- FAQ: How to download modern CMB data?
- FAQ: FAQ: How to download new data using git?
- FAQ: FAQ: How to download new data using wget?
Cocoa provides a list of shell scripts, located at Cocoa/installation_scripts
, that manages the download and installation of Lipop (CMB), Camspec (CMB), SPT (CMB), Simons Observatory (CMB), H0licow (Strong Lensing), and other datasets. They all start with the prefix unxv_
.
Cocoa can download CamSpec, sroll2, Hillipop, and Lollipop Planck-CMB likelihoods. Cocoa can also download data from some CMB high-resolution ground observatories. These datasets can be quite large, containing files that are several Gigabytes in size, so the shell script Cocoa/set_installation_options.sh
contains keys that allow users to skip their download, as shown below.

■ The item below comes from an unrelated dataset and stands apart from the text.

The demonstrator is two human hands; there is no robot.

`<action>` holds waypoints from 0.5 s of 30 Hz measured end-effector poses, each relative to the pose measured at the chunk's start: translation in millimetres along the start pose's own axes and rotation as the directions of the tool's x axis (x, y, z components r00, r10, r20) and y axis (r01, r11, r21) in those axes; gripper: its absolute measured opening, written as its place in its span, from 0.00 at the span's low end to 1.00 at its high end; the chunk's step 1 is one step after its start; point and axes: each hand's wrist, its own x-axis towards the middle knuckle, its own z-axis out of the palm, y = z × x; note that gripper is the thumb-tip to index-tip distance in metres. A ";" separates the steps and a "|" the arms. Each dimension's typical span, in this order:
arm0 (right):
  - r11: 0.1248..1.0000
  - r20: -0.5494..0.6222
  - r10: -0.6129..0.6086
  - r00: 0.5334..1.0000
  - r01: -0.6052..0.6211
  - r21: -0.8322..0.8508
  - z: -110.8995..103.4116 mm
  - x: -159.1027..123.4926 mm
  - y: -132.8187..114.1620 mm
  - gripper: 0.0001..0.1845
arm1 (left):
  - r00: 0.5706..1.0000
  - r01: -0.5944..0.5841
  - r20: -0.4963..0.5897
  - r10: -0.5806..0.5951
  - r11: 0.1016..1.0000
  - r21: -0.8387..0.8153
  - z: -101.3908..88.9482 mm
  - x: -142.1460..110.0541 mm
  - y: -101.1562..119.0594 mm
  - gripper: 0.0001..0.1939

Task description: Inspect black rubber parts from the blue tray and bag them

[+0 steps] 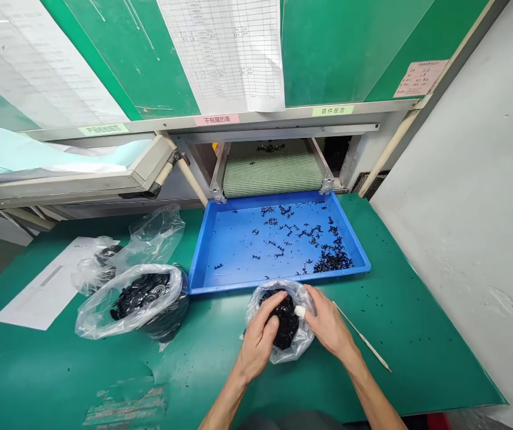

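A clear plastic bag (301, 346) of small black parts (286, 325) stands open on the green table in front of me. My left hand (258, 339) reaches over the bag's left rim, its fingers stretched above the black parts and its thumb apart from them; I see nothing held in it. On the right side, my right hand (330, 325) has the bag's rim between thumb and fingers. A white cover wraps the tip of that thumb. Just behind the bag lies a blue tray (238, 239), with loose black pieces (334, 257) heaped toward its near right corner.
A larger plastic bag (88, 316) of black ring-like parts (146, 292) stands left, near a paper sheet (43, 292) and a smaller bag (92, 275). A thin stick (366, 341) lies right. Behind the tray, a green conveyor belt (272, 170) ends. A white wall (475, 227) bounds the right.
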 end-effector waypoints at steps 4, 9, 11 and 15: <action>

[Adapted from Cocoa/set_installation_options.sh shell script]
# ------------------------------------------------------------------------------
# The flags below allow users to skip downloading specific datasets ------------
# ------------------------------------------------------------------------------
(...)
# export IGNORE_SPT_CMB_DATA=1
export IGNORE_SIMONS_OBSERVATORY_CMB_DATA=1
# export IGNORE_PLANCK_CMB_DATA=1
export IGNORE_CAMSPEC_CMB_DATA=1
export IGNORE_LIPOP_CMB_DATA=1
Cocoa selects the URL to download the data (and its version) using the following keys.
[Adapted from Cocoa/set_installation_options.sh shell script]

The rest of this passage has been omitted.